AIM OF THE TASK: Every line from the start of the entries up to and including the one bearing "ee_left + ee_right" must be printed verbatim, without the pictures.

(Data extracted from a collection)
◆ ◆ ◆
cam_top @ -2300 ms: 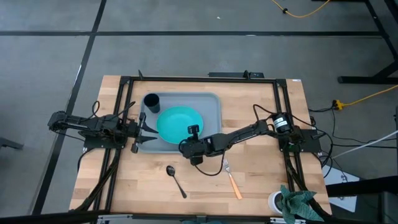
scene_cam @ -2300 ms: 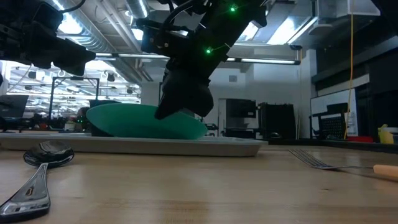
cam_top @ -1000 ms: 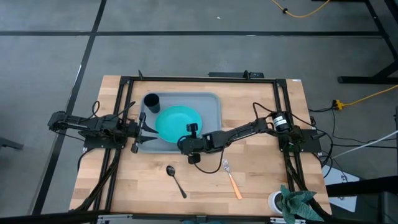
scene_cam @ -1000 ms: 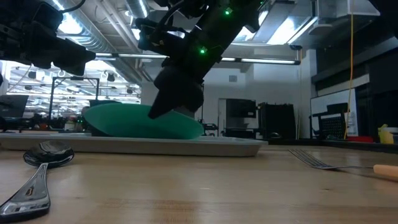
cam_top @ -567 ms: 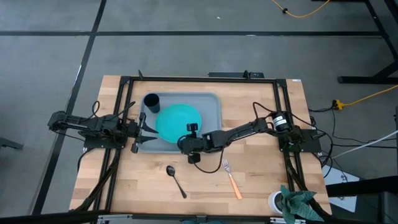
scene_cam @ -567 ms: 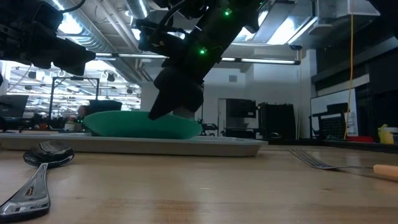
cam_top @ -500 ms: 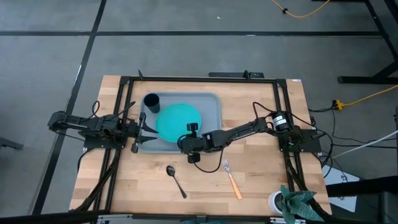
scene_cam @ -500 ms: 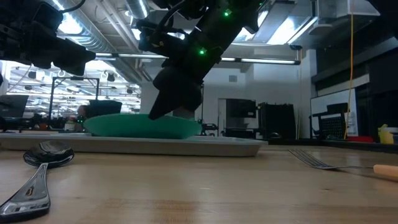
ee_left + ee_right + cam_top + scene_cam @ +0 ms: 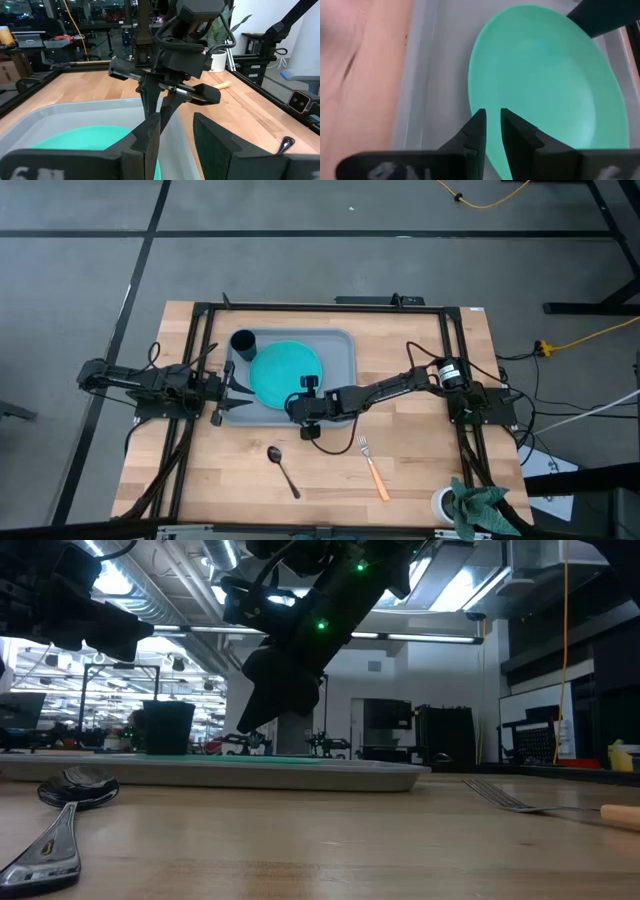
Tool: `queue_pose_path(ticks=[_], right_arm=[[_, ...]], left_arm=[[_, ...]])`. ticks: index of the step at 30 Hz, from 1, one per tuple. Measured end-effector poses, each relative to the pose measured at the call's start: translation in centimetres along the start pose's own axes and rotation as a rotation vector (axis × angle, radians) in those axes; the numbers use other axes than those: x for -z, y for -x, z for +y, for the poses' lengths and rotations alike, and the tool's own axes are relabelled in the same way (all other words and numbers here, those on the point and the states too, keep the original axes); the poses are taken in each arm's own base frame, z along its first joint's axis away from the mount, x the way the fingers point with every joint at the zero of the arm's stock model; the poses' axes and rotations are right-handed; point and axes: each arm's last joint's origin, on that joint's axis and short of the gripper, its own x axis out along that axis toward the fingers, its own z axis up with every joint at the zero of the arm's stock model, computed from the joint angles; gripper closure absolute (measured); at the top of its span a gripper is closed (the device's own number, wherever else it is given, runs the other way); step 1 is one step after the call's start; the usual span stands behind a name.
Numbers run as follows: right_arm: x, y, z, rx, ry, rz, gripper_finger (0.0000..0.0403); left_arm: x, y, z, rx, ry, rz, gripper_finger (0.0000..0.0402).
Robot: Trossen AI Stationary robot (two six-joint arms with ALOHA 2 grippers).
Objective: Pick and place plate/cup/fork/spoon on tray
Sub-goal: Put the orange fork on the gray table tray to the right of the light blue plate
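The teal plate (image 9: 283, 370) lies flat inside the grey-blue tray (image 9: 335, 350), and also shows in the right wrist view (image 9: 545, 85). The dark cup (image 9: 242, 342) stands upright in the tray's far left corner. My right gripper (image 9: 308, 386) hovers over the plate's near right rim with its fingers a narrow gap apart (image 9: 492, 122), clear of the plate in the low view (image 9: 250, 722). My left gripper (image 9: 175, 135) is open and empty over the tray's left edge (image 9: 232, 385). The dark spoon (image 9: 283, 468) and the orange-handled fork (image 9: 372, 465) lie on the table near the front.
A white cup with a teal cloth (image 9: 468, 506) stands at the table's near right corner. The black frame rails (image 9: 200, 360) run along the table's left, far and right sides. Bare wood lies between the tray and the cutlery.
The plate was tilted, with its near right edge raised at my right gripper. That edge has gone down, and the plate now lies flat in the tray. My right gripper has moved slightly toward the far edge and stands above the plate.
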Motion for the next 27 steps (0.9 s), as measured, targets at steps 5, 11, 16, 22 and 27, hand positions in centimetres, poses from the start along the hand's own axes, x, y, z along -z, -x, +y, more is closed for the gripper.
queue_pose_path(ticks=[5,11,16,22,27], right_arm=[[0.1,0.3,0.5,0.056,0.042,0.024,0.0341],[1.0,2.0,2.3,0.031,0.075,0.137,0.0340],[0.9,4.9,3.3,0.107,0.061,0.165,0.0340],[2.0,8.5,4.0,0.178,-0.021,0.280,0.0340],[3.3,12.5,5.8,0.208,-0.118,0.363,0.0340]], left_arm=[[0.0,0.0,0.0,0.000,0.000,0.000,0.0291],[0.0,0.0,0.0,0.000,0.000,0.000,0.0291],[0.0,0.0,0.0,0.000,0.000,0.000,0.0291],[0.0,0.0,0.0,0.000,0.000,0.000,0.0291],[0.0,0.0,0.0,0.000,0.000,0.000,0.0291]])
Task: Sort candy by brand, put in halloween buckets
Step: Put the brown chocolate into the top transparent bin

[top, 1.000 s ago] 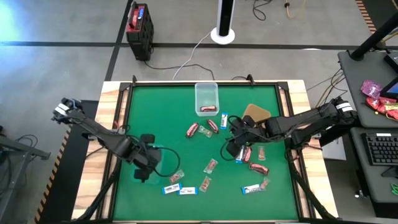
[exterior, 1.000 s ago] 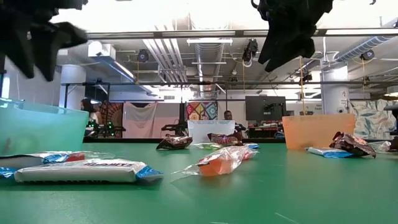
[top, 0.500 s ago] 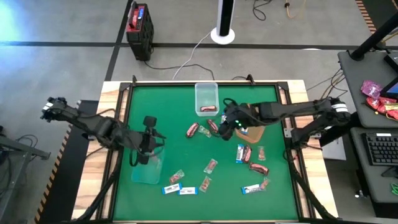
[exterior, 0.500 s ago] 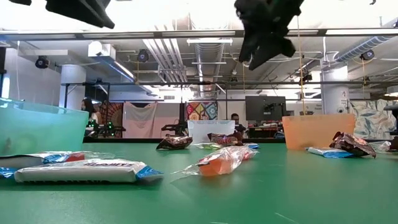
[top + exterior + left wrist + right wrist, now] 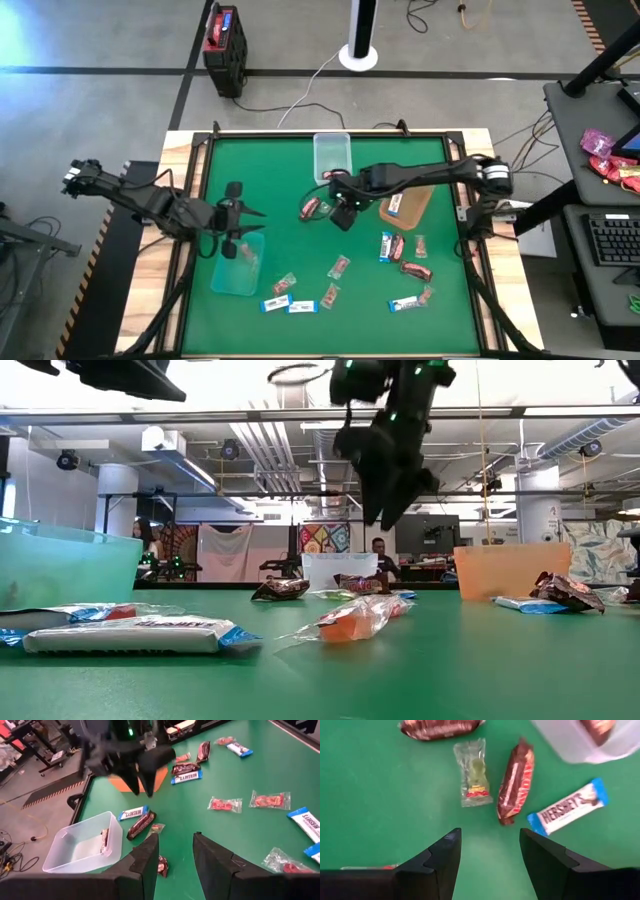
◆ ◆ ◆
TASK OUTPUT:
cam_top @ -2300 ms: 
scene_cam @ -2300 ms: 
cam_top @ -1000 ms: 
scene_cam @ -1000 ms: 
cam_top @ -567 ms: 
scene_cam @ -567 ms: 
cam_top @ -500 ms: 
scene_cam @ -500 ms: 
ee_left + ee_right + cam_top + scene_cam @ +0 ms: 

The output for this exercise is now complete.